For async executions, check status manually:

import { getExecutionStatus } from "@synthome/sdk";

const status = await getExecutionStatus(execution.id);

console.log(status.status); // "processing" | "completed" | "failed"
console.log(status.progress); // 0-100
console.log(status.currentJob); // Current job name
console.log(status.completedJobs); // Number of completed jobs
console.log(status.totalJobs); // Total number of jobs

Error Handling

Handle errors with try/catch or the .onError() callback:

// Option 1: try/catch
try {
  const execution = await compose(
    generateVideo({ ... }),
  ).execute();
} catch (error) {
  console.error("Pipeline failed:", error.message);
}

// Option 2: onError callback
const execution = await compose(
  generateVideo({ ... }),
)
  .onError((error) => {
    console.error("Pipeline failed:", error.message);
  })
  .execute();

Execution Options

The .execute() method accepts configuration options:

await pipeline.execute({
  // Webhook for async execution
  webhook: "https://your-server.com/webhook",
  webhookSecret: "your-secret",

  // Override API URL (for self-hosted)
  apiUrl: "https://custom-api.example.com",

  // Override API key
  apiKey: "your-synthome-api-key",

  // Provide provider API keys directly
  providerApiKeys: {
    replicate: "your-replicate-key",
    fal: "your-fal-key",
  },
});

Execution Plans

Pipelines are converted to an execution plan (JSON) before running.
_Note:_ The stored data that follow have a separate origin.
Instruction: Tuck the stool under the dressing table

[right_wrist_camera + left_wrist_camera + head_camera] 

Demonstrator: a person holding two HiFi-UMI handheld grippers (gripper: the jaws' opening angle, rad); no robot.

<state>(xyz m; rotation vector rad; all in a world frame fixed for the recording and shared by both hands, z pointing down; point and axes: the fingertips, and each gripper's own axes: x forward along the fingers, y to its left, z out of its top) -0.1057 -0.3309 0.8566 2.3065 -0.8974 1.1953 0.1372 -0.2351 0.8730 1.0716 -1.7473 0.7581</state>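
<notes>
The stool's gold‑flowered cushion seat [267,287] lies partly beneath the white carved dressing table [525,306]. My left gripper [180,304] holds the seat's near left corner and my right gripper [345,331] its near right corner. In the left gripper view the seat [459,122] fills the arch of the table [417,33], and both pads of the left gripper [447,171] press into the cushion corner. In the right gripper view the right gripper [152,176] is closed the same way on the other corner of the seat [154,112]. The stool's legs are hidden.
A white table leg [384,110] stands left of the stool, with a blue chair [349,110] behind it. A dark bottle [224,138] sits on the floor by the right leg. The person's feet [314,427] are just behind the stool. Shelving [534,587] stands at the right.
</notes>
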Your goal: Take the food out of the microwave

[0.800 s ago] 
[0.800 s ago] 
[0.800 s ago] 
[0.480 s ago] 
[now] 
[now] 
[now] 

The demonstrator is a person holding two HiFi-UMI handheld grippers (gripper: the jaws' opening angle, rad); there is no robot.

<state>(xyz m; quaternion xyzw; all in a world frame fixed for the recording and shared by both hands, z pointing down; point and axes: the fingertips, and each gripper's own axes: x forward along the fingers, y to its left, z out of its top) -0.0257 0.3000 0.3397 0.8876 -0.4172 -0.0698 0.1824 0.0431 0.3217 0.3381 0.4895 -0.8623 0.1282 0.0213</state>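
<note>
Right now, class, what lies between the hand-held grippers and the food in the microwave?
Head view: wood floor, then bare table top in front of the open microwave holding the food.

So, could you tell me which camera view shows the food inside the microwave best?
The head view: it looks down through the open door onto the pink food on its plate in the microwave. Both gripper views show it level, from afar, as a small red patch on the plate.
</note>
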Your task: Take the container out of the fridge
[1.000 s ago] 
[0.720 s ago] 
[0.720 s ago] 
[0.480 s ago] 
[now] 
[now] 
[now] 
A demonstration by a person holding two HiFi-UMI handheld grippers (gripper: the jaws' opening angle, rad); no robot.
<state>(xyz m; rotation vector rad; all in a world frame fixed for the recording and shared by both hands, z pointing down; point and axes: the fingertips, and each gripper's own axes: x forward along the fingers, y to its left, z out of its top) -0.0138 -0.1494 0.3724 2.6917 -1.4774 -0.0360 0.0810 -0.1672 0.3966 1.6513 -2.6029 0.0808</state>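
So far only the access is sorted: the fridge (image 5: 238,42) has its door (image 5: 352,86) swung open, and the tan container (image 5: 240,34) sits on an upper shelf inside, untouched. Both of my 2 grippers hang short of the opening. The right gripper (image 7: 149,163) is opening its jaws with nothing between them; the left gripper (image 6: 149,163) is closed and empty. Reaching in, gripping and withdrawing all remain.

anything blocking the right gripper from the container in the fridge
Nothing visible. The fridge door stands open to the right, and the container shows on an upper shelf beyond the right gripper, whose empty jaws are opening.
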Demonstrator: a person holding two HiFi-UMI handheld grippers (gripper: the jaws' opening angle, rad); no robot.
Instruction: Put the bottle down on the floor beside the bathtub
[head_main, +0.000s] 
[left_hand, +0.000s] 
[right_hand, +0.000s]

This design enables powerful integrations:

  • AI agents can generate execution plans directly
  • Store and replay pipelines without code
  • Debug and inspect what will execute

Inspecting the Plan

const pipeline = compose(
  merge([
    "https://example.com/intro.mp4",
    generateVideo({ ... }),
  ]),
);

// Get the execution plan without executing
const plan = pipeline.toJSON();
console.log(JSON.stringify(plan, null, 2));

Executing from JSON

Use executeFromPlan() to run a plan directly - no SDK pipeline code needed:

import { executeFromPlan } from "@synthome/sdk";

// Plan generated by AI, loaded from database, or built manually
const plan = {
  jobs: [
    {
      id: "job1",
      type: "generate",
      params: {
        modelId: "bytedance/seedance-1-pro",
        prompt: "A beautiful sunset",
      },
      output: "$job1",
    },
  ],
};

const execution = await executeFromPlan(plan);
console.log(execution.result?.url);

This is particularly useful for AI agents that generate video workflows dynamically.